I think the very recital of the names constituting the board of directors of the Washington Railway & Electric Co. is such as to convince the public of Washington that this merger has not been put over at the insistence of Mr. Wilson or upon the demands of the North American Co., but because it was felt to be a good merger, not only for the owner of some 47 per cent of stock, but also for the remaining 53 per cent of the stockholders. These gentlemen would not have entered into this merger if they had not felt it was to the interests of the stockholders as a whole; and it is not the so-called Wilson plan. Mr. Wilson came down here or began to work on this plan some years ago, as I have been informed. After some months he presented, I think, first to the Public Utilities Commission, a plan of merger; and about November of last year the companies were urged by the commission to go into conference with each other and with Mr. Wilson in an effort to bring about some plan of merger. The Wilson plan, as it had then been outlined, did not prove acceptable to the companies, and these companies got up this plan in conjunction with Mr. Wilson.

Mr. Wilson is entitled to a great deal of credit for his industry and his insistence that some plan of merger be developed. But this is not anything that Mr. Wilson has forced upon the companies, but a plan of merger which the companies worked out among themselves; and it is a very good merger, as I see it, not only for the companies but for the public. I do not believe we could have come upon a

distribution of securities which was more fair, taking all of the circumstances into consideration, and I do not see how anyone who is properly informed-and by that I mean one who has had an opportunity to be informed-could complain or find fault with a single feature of this merger. The necessity of a value of some kind was immediately recognized, because the earning power of this new company formed the basis of the distribution of securities.

Some question has been raised in these hearings as to what impelled the companies to sacrifice the difference between sixty-two and a half million dollars and the fifty million dollars proposed rate base. The $62,500,000 is a fair statement of the value of these properties for rate-making purposes for the companies separately administered. Mr. Hanna has testified to the value of the Capital Traction Co. as determined by the Court of Appeals of the District, and I want to say that where statements have been made that this value of $62,500,000 is nothing more than an estimate it is in my judgment an entirely erroneous way of expressing it.
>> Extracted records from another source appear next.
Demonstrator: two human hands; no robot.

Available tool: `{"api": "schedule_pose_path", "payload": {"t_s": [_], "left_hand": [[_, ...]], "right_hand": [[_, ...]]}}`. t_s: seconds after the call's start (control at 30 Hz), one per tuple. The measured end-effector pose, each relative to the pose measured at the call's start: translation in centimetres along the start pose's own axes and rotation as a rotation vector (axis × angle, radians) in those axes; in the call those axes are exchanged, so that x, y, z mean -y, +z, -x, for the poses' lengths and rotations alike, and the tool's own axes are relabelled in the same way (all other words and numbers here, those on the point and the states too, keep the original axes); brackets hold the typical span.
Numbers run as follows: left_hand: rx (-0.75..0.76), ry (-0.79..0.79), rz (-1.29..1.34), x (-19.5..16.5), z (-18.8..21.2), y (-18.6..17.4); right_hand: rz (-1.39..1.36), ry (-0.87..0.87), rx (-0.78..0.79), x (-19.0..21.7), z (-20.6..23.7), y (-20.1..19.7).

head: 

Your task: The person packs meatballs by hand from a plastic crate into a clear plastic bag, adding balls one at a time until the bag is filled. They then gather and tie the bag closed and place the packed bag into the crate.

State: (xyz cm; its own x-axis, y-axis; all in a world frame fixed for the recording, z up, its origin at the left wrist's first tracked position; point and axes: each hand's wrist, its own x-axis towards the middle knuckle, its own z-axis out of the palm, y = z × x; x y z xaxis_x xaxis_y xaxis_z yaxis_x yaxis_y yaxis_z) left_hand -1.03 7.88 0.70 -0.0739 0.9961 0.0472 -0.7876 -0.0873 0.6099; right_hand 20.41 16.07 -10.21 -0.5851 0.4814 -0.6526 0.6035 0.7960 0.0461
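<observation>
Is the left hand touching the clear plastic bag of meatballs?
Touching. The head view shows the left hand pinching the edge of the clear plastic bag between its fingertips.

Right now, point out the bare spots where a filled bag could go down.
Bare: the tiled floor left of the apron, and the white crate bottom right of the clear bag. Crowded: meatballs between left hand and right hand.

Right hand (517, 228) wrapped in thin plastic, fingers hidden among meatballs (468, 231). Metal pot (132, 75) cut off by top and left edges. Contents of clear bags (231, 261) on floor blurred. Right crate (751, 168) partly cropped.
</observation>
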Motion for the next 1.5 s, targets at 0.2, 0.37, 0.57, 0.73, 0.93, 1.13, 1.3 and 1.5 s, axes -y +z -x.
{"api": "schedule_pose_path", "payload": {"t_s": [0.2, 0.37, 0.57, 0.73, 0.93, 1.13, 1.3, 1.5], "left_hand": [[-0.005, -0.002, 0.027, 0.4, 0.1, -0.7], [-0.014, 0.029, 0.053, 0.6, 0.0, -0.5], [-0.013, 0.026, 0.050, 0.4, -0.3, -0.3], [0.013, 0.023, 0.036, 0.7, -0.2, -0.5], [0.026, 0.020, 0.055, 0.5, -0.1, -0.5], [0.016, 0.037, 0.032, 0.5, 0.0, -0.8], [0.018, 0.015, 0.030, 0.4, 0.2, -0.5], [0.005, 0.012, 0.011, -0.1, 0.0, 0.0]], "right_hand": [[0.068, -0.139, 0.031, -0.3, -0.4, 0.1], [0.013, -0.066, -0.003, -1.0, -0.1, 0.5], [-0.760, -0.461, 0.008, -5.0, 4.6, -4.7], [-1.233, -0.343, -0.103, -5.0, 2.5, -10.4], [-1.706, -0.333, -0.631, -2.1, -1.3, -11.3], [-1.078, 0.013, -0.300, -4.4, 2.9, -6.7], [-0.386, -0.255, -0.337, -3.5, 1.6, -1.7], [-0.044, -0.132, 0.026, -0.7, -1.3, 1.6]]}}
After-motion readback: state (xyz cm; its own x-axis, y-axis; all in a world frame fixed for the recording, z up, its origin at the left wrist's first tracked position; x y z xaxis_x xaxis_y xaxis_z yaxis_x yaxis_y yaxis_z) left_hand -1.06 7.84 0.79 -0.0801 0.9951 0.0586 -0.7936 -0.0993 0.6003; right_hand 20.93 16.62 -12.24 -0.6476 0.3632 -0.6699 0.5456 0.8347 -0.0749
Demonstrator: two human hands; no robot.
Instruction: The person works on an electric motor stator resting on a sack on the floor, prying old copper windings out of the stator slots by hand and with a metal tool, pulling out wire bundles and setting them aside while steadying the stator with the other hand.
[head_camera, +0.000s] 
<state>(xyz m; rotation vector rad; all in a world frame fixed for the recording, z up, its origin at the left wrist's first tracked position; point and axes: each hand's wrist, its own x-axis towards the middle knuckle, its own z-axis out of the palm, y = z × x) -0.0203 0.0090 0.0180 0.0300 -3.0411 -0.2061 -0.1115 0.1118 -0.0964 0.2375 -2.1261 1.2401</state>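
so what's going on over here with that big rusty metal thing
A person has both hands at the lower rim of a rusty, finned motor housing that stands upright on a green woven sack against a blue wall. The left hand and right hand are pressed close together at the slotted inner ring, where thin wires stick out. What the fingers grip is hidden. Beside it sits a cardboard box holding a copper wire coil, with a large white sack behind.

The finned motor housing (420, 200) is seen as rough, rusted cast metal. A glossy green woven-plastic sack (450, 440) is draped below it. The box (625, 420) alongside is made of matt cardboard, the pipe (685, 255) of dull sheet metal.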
The Capital Traction Co. was valued at the same time as the Washington Railway & Electric Co. and the Potomac Electric Power Co. Very extensive and complete, minute inventories were made of the properties of all of these companies. Months-I might say years were spent in the preparation of those inventories. The man in charge of making up the inventory for the Public Utilities Commission, Mr. Pillsbury, is an engineer of marked ability, and I can conceive of no more thorough inventory having been made of the properties than was made. under his direction in the years 1914-15. The first company that was finally valued was the Potomac Electric Power Co., and the basis of the valuation was the reproduction values of 1914. The Commission in 1917 fixed the value of the Potomac Electric Power Co. in the spring, and in August of that year reduced our rates. The CHAIRMAN. What was the original value fixed?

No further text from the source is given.